Friday, 27 September 2013

A Sewing Epiphany?

Close Up on Presser Foot Sewing Over Stitch Starter and Onto Fabric

Image sourced from HERE

Now I know this may not be news to many of you, and you may already subscribe to the Craftsy Blog and will therefore have seen this recently, but I thought I would share it here just in case it might help someone else.

This has to be one of the things that I find most frustrating and annoying when sewing with a lightweight fabric (such as chiffon or silk). You spend so much time and care to prepare your fabric, using special pins, cutting it out sandwiched between two layers of tissue paper, changing your needle…and then you put the fabric under the sewing machine foot, press the pedal down and watch the fabric get eaten up by the machine! I can tell you this has definitely caused the most swearing and screaming to come out of my sewing room over anything else!

I did learn the trick about holding onto the needle thread and bobbin thread before you start sewing, and quite often that does it, but not always. So when I read about using a Stitch Starter on the Craftsy Blog, it honestly felt like an epiphany. It’s so simple but solves the problem – and it works on bulky fabric too (to avoid that horrible jamming and birds nest worth of thread accumulating on the underside of your fabric! I’m really excited to give it a try – and I’m currently working with some very misbehaving slinky fabric so it’s perfect timing.

If you are interested in finding out more about a Stitch Starter check out this post.

I also see that the Coletterie has just written a post about sewing with delicate fabrics which might also be useful.

Disclaimer: I have just realised that this post sounds like I’m getting something from Craftsy, but I’m not and they haven’t contacted me, I just wanted to share the information!

Thursday, 26 September 2013

Thoughts on sewing and weight change


Firstly, can I just send out a massive ‘thank you’ to all the wonderful people who left such lovely comments on the post on my wedding reception dress – they made my day/week/month!

Secondly, how awesome are those Christian Louboutin tape measure shoes, in a kind of OTT-I’m-a-little-too-obsessed-with-sewing kind of way…

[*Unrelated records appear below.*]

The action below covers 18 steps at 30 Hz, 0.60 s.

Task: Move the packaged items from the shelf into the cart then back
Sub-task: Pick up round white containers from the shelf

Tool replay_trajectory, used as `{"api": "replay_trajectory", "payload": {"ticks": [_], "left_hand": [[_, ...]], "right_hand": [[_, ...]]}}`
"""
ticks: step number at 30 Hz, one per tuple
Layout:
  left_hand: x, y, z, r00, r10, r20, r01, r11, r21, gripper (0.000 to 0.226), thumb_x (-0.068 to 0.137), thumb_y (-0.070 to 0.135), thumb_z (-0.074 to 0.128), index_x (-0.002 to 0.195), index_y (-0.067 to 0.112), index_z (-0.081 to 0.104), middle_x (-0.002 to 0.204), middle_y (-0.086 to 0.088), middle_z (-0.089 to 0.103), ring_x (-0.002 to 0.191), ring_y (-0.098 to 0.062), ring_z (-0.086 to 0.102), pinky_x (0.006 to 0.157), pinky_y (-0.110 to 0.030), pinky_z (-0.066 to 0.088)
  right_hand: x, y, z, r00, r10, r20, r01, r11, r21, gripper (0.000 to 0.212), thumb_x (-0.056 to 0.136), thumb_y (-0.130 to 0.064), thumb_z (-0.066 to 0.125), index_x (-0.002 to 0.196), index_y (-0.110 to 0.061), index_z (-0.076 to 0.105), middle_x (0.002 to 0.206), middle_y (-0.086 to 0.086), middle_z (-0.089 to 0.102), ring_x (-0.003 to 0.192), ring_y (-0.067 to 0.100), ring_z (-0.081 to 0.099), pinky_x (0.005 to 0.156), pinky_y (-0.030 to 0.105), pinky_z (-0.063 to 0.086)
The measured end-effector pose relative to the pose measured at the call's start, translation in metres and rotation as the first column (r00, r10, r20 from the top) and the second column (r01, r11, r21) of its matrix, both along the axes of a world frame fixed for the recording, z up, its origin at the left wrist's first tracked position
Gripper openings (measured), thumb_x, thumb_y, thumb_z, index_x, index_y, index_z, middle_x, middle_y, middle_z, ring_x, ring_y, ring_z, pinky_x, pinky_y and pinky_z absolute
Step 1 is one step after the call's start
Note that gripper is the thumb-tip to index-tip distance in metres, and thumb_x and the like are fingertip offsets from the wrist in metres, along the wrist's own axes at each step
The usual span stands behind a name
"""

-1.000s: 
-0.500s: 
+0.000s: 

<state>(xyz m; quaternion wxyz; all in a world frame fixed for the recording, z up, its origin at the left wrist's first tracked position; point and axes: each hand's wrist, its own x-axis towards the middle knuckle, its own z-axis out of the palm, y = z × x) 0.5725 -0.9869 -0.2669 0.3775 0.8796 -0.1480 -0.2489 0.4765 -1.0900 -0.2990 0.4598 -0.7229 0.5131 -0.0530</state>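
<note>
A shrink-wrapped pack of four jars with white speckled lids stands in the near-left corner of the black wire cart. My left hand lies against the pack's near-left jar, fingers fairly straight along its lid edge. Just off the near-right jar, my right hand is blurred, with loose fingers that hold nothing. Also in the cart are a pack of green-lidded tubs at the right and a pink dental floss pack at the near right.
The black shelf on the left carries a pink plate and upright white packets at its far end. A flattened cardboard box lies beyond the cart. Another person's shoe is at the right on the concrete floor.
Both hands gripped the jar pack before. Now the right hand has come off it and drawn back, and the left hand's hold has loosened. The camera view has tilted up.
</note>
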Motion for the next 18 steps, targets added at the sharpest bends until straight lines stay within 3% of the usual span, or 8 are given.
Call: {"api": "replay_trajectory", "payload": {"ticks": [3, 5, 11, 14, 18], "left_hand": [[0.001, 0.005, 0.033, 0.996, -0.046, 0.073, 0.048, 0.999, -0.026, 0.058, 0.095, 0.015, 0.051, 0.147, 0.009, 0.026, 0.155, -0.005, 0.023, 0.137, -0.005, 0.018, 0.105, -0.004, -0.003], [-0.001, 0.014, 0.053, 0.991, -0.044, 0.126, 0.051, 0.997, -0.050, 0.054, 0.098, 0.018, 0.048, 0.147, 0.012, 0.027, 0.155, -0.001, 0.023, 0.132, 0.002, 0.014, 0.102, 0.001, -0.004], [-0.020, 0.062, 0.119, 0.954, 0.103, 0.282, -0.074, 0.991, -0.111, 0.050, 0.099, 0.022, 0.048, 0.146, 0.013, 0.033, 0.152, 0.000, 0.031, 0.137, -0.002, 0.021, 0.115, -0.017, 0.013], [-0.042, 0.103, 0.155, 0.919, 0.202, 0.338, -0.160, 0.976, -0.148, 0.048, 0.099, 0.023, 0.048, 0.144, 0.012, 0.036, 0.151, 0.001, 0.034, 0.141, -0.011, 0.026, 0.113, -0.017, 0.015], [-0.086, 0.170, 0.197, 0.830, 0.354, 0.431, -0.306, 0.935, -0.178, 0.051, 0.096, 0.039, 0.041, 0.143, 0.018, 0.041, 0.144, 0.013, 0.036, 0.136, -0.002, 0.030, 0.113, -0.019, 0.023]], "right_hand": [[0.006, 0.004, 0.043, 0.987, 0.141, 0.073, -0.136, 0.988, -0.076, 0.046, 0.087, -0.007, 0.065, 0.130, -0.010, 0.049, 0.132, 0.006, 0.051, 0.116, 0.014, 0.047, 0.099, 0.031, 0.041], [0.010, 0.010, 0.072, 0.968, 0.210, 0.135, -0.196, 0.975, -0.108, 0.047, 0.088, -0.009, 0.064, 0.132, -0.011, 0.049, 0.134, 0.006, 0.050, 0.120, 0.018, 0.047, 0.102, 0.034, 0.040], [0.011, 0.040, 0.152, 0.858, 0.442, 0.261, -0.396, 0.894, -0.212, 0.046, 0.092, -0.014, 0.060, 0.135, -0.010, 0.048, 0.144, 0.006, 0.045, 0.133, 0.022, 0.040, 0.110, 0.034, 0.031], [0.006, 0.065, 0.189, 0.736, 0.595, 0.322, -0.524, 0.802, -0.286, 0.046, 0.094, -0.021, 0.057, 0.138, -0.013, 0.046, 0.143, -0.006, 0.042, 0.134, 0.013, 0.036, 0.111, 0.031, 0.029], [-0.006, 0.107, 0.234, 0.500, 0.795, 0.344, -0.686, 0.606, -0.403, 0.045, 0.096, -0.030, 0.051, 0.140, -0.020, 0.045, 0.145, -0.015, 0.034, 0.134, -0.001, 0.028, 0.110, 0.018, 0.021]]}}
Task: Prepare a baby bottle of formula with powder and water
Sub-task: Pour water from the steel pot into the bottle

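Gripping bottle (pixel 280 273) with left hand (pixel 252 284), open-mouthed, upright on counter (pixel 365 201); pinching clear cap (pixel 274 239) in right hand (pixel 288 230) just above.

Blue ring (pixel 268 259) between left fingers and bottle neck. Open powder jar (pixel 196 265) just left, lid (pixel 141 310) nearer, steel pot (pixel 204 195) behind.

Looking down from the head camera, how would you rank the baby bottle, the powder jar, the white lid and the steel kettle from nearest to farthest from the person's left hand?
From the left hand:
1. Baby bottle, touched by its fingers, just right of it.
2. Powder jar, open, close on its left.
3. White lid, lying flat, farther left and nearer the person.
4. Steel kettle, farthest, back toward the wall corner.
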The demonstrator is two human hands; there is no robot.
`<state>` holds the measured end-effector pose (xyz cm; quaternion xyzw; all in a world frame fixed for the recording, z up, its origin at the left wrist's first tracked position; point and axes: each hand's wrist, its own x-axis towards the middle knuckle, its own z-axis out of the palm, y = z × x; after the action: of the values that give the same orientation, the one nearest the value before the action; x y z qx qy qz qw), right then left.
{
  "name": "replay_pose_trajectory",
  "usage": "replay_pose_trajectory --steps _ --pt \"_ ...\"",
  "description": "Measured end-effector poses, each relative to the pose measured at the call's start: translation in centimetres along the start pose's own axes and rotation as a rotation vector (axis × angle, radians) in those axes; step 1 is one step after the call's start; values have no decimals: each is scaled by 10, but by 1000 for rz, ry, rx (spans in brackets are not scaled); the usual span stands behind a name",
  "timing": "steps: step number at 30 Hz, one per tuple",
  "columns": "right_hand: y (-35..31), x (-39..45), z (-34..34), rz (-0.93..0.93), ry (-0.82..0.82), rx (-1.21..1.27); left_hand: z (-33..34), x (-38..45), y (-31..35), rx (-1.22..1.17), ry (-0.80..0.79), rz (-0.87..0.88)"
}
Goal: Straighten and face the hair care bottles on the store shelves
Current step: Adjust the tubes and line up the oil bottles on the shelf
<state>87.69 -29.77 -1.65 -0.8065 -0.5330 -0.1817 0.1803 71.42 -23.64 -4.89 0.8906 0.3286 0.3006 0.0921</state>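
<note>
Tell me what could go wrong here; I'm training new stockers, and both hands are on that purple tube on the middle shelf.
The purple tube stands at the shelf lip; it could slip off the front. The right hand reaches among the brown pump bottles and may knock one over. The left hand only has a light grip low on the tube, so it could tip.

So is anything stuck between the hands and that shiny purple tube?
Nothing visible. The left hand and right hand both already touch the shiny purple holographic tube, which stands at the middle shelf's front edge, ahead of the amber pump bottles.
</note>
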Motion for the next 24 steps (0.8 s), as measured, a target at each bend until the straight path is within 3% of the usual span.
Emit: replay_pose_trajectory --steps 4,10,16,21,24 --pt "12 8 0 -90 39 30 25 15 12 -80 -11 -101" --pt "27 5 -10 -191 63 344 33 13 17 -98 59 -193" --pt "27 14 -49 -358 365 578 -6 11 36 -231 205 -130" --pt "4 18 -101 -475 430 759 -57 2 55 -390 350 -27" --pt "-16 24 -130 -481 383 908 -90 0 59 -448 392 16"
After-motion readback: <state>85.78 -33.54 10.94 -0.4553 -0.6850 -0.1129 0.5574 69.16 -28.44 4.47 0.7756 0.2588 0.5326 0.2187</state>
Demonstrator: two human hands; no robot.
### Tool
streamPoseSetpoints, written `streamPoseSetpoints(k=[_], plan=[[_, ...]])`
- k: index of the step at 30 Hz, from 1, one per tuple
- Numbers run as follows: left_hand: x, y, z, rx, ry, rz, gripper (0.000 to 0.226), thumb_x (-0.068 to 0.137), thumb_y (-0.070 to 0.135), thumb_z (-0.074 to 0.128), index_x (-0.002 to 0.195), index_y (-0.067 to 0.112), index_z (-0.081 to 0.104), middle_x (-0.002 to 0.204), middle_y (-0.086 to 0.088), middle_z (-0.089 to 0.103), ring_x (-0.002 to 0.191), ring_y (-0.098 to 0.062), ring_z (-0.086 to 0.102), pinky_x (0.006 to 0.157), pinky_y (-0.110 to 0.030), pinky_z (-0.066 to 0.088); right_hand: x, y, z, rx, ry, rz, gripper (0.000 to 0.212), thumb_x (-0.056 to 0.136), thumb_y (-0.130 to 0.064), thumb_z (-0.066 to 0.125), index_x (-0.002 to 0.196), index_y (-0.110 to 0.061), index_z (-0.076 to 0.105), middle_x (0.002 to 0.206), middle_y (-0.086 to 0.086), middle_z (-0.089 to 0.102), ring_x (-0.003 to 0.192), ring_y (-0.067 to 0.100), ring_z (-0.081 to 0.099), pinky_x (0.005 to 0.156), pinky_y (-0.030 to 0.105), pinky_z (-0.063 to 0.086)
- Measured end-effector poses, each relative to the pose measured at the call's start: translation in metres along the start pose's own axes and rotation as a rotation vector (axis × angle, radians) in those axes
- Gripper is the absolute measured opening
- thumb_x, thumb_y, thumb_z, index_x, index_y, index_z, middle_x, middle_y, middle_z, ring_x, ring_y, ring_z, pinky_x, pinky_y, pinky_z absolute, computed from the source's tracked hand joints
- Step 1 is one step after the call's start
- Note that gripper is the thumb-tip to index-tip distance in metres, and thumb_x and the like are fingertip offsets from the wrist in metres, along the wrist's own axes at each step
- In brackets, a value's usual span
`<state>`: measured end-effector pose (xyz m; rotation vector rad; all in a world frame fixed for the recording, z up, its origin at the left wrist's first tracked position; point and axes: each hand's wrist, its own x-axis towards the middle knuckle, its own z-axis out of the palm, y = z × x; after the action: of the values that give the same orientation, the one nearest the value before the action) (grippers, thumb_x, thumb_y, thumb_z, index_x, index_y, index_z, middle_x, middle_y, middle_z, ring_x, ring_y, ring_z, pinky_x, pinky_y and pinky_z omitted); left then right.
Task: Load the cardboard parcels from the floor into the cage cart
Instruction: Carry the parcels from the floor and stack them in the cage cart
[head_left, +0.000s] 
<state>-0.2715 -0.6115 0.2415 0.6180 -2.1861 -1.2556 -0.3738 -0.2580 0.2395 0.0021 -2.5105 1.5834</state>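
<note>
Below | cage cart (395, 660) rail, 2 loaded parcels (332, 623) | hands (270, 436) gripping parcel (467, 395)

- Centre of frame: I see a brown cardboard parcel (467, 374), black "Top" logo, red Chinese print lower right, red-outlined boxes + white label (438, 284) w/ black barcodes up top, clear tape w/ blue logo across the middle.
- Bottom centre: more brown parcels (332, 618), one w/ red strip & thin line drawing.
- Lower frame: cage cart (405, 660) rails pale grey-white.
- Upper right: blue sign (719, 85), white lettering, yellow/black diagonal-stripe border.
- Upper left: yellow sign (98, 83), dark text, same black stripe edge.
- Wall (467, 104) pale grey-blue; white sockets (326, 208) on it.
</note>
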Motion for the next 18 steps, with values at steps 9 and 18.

OK, now onto the topic of this post!


So, I’ve been back from my honeymoon for about two months now…and while I have actually been doing a little bit of sewing, to be honest, my heart is not in it. You see, I think I may be the first bride in the history of weddings who actually put ON weight before her wedding! In fact, I’ll let you in on a little secret. When I came back from my honeymoon I had to go out and buy some new clothes to wear to work that would hide my belly for fear that I would start a rumour that I was pregnant – yes honestly, I had developed a little pot that looked like a bit of a baby bump!!!

Actually, I’ve noticed that since I’ve hit my 30’s it’s not as easy staying in shape as it used to be (yes, we’ve all heard that before – well I can confirm that it is true!), and also…living in a happy stable relationship (not complaining) has also been bad for my waistline.

Because of that, i haven’t really sewn as much as I used to. I keep looking through all my lovely fabric and daydreaming about what I’m going to turn it into (come on, I know you do it too!), and then I’ll fold it up and put it away, saying that I’ll make that dress/skirt/top when I’m back to my old weight. But I’ve been doing that for over a year now – it’s not good!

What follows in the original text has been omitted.